◆ Problem description
Your reply should consist of the listing, copied exactly.

◆ Data shown
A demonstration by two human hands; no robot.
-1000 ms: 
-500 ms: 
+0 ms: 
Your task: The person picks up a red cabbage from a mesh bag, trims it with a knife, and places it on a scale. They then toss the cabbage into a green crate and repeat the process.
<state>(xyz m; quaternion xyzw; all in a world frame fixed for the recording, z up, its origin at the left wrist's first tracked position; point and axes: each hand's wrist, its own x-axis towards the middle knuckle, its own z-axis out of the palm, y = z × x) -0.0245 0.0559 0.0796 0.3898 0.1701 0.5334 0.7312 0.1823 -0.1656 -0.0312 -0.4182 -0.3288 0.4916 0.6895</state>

◆ Worked solution
A demonstration by two human hands; no robot.
-1000 ms: 
-500 ms: 
+0 ms: 
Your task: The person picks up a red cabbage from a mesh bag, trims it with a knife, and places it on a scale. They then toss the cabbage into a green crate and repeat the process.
<state>(xyz m; quaternion xyzw; all in a world frame fixed for the recording, z up, its origin at the left wrist's first tracked position; point and axes: each hand's wrist, its own x-axis towards the middle knuckle, its own z-axis out of the palm, y = z × x) -0.0245 0.0559 0.0796 0.3898 0.1701 0.5334 0.7312 0.1823 -0.1656 -0.0312 -0.4182 -0.3288 0.4916 0.6895</state>

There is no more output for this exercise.